SPEN
Description
The SPEN (spen family transcriptional repressor) is a protein-coding gene located on chromosome 1.
The SPEN gene encodes a hormone-inducible transcriptional repressor in humans. This repressor can suppress transcription through interactions with other repressors, recruitment of histone deacetylation proteins, or sequestration of transcriptional activators. The SPEN protein contains a carboxy-terminal domain that allows binding to other corepressor proteins, including members of the NuRD complex, which has deacetylase activity. Additionally, SPEN contains multiple RNA recognition motifs that enable binding to a steroid receptor RNA coactivator, modulating the activity of both liganded and non-liganded steroid receptors. SPEN interacts with HDAC1, SRA1, and Nuclear receptor co-repressor 2.

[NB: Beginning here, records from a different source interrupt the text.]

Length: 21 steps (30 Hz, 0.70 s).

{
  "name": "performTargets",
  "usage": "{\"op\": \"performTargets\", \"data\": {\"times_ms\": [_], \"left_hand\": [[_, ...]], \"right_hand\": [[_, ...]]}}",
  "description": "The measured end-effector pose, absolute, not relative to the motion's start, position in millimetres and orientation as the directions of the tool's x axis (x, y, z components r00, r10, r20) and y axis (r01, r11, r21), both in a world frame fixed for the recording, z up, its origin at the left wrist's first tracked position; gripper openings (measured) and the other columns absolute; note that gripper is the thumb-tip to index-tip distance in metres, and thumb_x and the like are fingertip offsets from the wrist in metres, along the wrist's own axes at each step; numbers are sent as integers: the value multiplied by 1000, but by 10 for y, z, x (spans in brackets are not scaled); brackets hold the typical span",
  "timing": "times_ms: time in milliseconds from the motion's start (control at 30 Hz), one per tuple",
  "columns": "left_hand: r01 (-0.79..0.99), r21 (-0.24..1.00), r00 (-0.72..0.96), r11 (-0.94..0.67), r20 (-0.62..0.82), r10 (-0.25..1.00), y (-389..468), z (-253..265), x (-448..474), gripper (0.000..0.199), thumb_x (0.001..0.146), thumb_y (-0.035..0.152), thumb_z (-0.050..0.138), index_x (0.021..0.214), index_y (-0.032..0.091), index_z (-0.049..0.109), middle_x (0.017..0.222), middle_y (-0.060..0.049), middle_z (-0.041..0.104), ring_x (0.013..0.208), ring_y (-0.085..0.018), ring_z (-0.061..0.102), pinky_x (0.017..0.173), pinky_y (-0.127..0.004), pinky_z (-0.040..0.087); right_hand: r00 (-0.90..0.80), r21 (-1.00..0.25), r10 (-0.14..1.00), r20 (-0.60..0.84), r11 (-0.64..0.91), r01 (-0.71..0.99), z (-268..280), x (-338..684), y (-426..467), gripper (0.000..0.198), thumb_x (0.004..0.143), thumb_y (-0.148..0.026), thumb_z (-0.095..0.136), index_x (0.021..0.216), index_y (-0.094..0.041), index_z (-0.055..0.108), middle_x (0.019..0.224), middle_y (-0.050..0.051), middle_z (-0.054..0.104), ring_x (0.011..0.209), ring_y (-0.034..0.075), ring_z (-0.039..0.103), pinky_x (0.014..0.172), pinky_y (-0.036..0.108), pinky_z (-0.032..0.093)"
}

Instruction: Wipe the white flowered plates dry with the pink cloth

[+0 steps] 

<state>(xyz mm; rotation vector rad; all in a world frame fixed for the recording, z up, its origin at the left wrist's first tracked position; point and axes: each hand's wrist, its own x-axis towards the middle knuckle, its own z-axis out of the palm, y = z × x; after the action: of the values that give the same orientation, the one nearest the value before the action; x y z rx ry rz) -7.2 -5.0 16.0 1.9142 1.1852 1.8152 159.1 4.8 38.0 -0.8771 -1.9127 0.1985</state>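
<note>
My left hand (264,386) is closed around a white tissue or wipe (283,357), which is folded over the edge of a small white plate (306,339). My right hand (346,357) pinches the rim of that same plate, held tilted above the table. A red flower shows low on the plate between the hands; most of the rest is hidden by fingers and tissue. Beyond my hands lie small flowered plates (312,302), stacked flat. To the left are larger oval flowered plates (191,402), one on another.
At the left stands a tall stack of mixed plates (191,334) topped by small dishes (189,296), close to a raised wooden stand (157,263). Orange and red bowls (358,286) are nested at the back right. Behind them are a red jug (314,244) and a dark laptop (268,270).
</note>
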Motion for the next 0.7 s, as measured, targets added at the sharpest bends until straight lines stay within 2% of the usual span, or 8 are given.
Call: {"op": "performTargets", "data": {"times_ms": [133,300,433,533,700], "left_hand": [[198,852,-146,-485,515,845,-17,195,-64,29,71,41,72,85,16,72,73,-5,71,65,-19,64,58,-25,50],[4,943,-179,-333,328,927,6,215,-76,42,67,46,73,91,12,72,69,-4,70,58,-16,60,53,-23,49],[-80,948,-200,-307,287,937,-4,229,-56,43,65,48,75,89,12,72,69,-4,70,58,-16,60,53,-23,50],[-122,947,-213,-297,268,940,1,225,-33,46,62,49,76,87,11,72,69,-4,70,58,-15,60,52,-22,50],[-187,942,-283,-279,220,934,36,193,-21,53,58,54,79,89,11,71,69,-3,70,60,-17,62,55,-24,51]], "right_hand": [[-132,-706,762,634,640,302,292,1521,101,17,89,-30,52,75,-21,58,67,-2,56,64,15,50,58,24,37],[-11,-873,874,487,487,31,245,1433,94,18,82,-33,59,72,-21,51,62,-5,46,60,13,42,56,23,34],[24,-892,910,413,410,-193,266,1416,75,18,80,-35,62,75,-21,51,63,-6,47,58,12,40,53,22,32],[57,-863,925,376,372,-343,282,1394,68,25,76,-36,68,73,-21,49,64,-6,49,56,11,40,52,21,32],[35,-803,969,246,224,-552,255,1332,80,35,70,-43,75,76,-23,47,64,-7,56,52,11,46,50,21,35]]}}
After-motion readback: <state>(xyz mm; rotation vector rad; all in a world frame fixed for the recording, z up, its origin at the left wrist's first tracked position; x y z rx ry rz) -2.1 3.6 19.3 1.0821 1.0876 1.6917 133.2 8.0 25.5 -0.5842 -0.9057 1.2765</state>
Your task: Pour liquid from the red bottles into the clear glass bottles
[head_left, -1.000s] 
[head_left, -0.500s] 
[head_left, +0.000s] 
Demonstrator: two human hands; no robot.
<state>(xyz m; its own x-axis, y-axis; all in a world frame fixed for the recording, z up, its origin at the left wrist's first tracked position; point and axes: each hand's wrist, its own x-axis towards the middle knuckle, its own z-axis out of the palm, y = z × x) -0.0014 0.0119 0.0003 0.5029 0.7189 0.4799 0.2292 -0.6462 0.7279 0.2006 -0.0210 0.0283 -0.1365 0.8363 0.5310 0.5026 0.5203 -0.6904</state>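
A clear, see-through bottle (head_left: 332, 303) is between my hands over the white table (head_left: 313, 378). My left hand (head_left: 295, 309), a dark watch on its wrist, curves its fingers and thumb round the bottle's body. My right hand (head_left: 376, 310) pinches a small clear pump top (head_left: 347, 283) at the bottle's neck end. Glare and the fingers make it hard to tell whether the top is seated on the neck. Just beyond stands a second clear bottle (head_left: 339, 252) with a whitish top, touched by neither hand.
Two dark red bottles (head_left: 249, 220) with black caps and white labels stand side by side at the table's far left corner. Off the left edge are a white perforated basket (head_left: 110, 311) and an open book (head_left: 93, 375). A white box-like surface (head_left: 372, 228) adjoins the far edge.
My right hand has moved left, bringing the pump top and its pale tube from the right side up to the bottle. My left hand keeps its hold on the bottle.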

SPEN acts as a nuclear matrix platform, organizing and integrating transcriptional responses. In osteoblasts, it supports transcription activation by working with RUNX2 to enhance FGFR2-mediated activation of the osteocalcin FGF-responsive element (OCFRE). SPEN also acts as a corepressor protein, likely regulating crucial pathways such as the Notch pathway. It negatively regulates the Notch pathway by interacting with RBPSUH, preventing the association of NOTCH1 and RBPSUH and suppressing Notch signaling transactivation activity. SPEN blocks the differentiation of precursor B-cells into marginal zone B-cells. It probably represses transcription through the recruitment of large complexes containing histone deacetylase proteins. SPEN can bind both to DNA and RNA.
SPEN is also known as HIAA0929, MINT, RATARS, RBM15C, SHARP.